- [PROVIDED DATA]
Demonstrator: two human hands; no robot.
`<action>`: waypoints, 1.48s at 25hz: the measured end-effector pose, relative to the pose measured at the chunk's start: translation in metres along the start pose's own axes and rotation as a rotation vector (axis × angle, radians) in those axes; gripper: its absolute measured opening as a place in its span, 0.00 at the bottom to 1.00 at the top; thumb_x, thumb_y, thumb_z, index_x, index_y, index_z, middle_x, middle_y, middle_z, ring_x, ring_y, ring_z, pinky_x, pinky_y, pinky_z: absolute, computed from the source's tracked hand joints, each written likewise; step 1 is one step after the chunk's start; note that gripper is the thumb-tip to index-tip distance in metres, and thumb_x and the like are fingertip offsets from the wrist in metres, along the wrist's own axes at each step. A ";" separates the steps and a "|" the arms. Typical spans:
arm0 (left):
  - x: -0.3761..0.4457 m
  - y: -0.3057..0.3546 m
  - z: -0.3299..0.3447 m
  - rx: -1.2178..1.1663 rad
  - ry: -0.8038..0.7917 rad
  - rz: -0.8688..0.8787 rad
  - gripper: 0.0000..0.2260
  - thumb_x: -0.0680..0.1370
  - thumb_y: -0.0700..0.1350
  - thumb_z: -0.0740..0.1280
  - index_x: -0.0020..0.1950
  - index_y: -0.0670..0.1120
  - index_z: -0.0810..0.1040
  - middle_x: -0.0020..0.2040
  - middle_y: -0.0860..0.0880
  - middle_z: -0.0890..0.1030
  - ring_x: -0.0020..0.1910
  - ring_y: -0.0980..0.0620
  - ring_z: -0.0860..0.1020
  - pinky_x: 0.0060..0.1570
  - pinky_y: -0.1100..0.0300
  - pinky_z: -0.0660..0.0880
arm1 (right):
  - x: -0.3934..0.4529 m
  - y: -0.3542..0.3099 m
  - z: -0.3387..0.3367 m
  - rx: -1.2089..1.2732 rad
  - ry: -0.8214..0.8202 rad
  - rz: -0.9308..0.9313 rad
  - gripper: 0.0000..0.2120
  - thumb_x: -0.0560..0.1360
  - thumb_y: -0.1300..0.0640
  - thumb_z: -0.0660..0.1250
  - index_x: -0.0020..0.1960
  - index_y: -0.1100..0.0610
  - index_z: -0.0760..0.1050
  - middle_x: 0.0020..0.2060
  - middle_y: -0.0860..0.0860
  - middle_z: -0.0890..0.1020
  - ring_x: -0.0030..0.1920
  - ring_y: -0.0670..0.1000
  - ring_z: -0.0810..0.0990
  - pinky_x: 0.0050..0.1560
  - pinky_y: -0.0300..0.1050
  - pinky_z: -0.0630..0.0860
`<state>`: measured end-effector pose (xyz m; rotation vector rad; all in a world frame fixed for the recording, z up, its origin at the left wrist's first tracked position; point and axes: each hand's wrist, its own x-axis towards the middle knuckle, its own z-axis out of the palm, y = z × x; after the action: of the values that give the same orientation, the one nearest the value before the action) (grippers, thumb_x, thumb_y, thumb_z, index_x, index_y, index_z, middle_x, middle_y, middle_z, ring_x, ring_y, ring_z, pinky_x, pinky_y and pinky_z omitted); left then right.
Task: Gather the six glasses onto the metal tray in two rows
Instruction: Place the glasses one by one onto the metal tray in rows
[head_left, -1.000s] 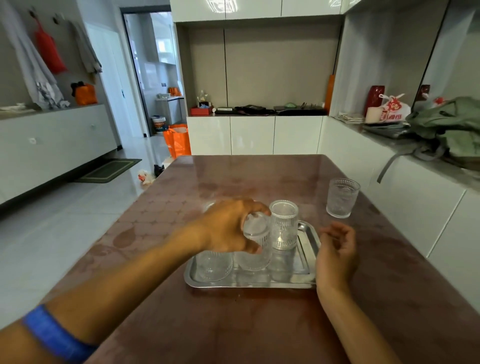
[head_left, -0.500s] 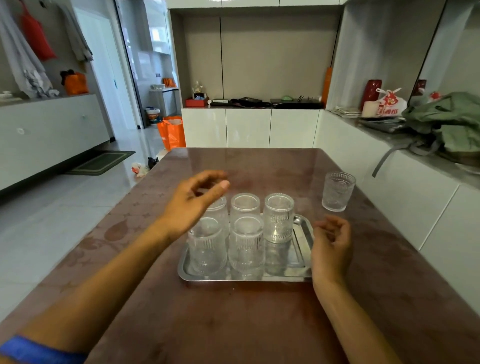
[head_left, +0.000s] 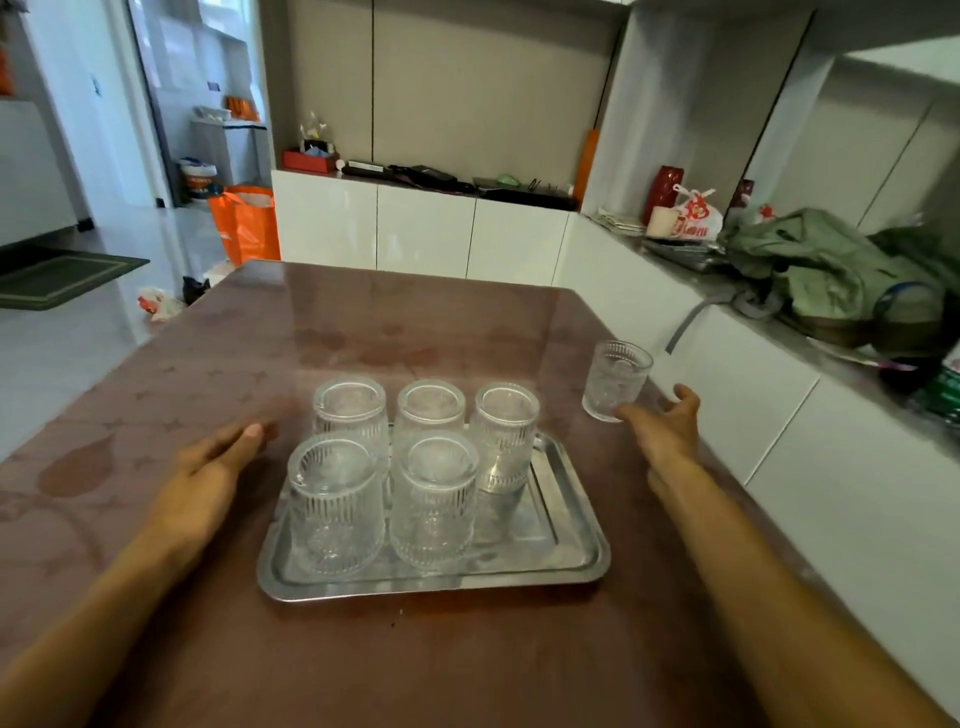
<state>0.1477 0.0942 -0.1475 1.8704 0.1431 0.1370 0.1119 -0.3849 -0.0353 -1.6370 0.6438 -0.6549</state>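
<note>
Several ribbed clear glasses stand upside down on the metal tray (head_left: 571, 551): a back row of three (head_left: 431, 410) and two in front (head_left: 335, 509). The tray's front right corner is bare. One more glass (head_left: 615, 379) stands upright on the brown table, off the tray to the right. My right hand (head_left: 662, 431) is open just below and beside that glass, fingertips close to its base. My left hand (head_left: 208, 478) lies flat and open on the table left of the tray, holding nothing.
The brown patterned table (head_left: 208, 364) meets a white counter on the right, where a green bag (head_left: 831, 270) and a red-printed plastic bag (head_left: 693, 213) lie. An orange bag (head_left: 247, 223) stands on the floor beyond the table's far left corner.
My left hand let go of the glass it set on the tray and drew back to the table. My right hand moved from beside the tray toward the lone glass.
</note>
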 end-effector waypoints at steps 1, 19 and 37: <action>-0.026 0.040 0.003 -0.059 -0.020 0.017 0.21 0.75 0.69 0.64 0.63 0.62 0.80 0.61 0.60 0.83 0.61 0.55 0.80 0.62 0.48 0.73 | 0.008 -0.002 0.004 -0.078 -0.035 0.019 0.43 0.65 0.58 0.78 0.74 0.55 0.60 0.68 0.57 0.72 0.62 0.58 0.75 0.55 0.45 0.71; -0.078 0.102 0.021 -0.132 -0.037 0.111 0.22 0.84 0.55 0.54 0.70 0.44 0.76 0.63 0.48 0.79 0.61 0.50 0.77 0.63 0.58 0.67 | -0.019 -0.064 -0.042 -0.057 -0.313 -0.180 0.14 0.65 0.53 0.79 0.50 0.53 0.82 0.44 0.51 0.86 0.46 0.55 0.85 0.43 0.48 0.80; -0.090 0.108 0.016 -0.143 -0.110 0.100 0.17 0.80 0.61 0.61 0.58 0.53 0.81 0.55 0.55 0.83 0.55 0.58 0.80 0.63 0.57 0.74 | -0.132 -0.053 -0.018 -0.607 -0.787 -0.586 0.25 0.60 0.41 0.77 0.52 0.42 0.71 0.45 0.48 0.82 0.40 0.52 0.81 0.40 0.51 0.80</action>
<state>0.0644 0.0319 -0.0514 1.7384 -0.0354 0.1102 0.0108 -0.2938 0.0109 -2.4740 -0.2689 -0.1540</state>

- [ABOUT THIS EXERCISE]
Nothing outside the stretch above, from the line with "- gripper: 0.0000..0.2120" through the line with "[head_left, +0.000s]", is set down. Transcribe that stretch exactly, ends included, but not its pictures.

- [RESPONSE BOX]
  - gripper: 0.0000..0.2120
  - thumb_x: -0.0560..0.1360
  - thumb_y: -0.1300..0.0640
  - thumb_z: -0.0660..0.1250
  - index_x: -0.0020..0.1960
  - index_y: -0.1100..0.0610
  - index_z: -0.0760..0.1050
  - middle_x: 0.0020..0.2060
  - middle_y: -0.0860..0.0860
  - middle_z: -0.0890..0.1020
  - ring_x: -0.0030..0.1920
  - ring_y: -0.0670..0.1000
  - ring_z: -0.0810..0.0990
  - pinky_x: 0.0050..0.1560
  - pinky_y: -0.0300..0.1050
  - pinky_z: -0.0630..0.0860
`<state>`: measured end-effector pose (xyz m; rotation vector rad; all in a world frame fixed for the recording, z up, its origin at the left wrist's first tracked position; point and axes: each hand's wrist, its own x-axis towards the middle knuckle, its own z-axis out of the palm, y = z × x; after the action: of the values that give the same orientation, the one nearest the value before the action) (grippers, thumb_x, thumb_y, thumb_z, index_x, index_y, index_z, middle_x, middle_y, middle_z, ring_x, ring_y, ring_z, pinky_x, pinky_y and pinky_z omitted); left then right.
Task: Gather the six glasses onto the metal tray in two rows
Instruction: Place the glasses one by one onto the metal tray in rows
[head_left, -1.000s] 
[head_left, -0.500s] 
[head_left, +0.000s] 

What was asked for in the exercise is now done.